The Biology of Human Longevity incorporates findings from several disciplines, including gerontology, genomics, neuroscience, immunology and nutrition. Finch, the ARCO/William F. Kieschnick Chair in the Neurobiology of Aging, asserts that as humankind shifted from herbivore to a meat-rich diet, the gradual transition extended longevity by reducing levels of inflammation.
“Inflammation is a core feature in normal aging and in diseases such as atherosclerosis, Alzheimer’s disease, even cancer,” said Finch, who holds appointments in USC College’s biological sciences, anthropology and psychology departments as well as in the USC Davis School of Gerontology. “In the evolutionary past, the genes of inflammation also played a role in the evolution of humans as they developed longer life spans than their great ape ancestors.”
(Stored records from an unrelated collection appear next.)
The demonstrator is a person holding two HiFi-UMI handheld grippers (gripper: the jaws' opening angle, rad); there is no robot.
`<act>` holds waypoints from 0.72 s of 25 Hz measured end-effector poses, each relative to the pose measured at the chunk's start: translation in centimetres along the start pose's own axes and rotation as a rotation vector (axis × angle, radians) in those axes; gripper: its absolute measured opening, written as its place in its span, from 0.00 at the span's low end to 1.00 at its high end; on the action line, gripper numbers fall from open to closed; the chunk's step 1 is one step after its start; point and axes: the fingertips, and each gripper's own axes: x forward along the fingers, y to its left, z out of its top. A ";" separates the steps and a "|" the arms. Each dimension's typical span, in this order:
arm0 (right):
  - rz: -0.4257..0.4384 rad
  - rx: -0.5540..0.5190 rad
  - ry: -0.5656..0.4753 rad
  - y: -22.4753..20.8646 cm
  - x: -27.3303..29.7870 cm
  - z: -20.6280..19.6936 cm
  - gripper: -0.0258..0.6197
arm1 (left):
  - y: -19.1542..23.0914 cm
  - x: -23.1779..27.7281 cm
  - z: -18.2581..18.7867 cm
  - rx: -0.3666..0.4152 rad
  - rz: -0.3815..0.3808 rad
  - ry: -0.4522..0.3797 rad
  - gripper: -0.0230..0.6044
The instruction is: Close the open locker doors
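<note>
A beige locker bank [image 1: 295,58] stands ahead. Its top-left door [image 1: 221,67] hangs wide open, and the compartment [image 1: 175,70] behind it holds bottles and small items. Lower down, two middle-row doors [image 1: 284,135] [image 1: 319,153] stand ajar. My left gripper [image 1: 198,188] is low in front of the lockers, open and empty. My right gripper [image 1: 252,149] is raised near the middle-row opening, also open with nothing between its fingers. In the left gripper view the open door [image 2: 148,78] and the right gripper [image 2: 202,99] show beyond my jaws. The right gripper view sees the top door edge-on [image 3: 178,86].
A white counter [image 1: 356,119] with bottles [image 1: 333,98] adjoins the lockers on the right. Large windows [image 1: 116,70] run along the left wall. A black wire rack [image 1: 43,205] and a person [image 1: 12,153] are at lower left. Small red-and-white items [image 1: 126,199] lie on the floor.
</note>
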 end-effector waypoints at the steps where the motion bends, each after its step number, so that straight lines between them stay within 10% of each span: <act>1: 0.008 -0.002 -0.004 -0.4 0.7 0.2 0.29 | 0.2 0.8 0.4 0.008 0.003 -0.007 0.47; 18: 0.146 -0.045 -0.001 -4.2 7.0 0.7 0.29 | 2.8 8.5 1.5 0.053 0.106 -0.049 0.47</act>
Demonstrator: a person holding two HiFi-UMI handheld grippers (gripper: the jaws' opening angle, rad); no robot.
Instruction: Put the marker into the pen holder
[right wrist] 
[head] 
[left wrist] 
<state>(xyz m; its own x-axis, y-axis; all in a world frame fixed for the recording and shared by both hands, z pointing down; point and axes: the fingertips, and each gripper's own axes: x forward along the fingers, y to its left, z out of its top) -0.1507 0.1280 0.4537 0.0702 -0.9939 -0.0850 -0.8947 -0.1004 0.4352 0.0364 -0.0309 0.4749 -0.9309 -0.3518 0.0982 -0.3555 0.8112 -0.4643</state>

Inflammation, according to Finch, comes from two sources: chronic acute infections and the environment. Advances in hygiene, reductions in infectious diseases and medical treatments have greatly reduced chronic acute infections such as measles and gastrointestinal conditions.
In the last 200 years, one year of extra lifespan has been added for about every four years of historical time. Even more remarkable, life expectancy has doubled from roughly 40 to nearly 80 years since the industrial revolution.
However, environmental inflammation, caused by what people eat and breathe, could threaten this trend. Overpopulation, the spread of diseases through global travel, higher levels of dust from deforestation and what Finch calls the “obesity epidemic,” are all contributors to environmental inflammation.
“No state had more than 15 percent obesity 20 years ago,” Finch said. “Now every state has an obesity level of at least 15 percent.”
Being overweight, according to Finch, is a pro-inflammatory state in which fat tissues secrete inflammatory molecules called cytokines that contribute to chronic inflammation and conditions like heart disease and diabetes. With poor dietary habits and pollution on the rise, Finch predicts that increased levels of environmental inflammation could lead to shorter lives.
Other topics explored in the book are the effects of inflammation in the fetus on disease later in life and the role of inflammation in compounding free radical damage in cells, linked to a range of disorders that include cancer, arthritis, atherosclerosis, Alzheimer’s disease and diabetes.
Finally, a relationship between inflammation and diet might be a key to unlocking the full potential of human longevity, which Finch believes could increase considerably for those with the right resources such as funding and access to top-level medical resources.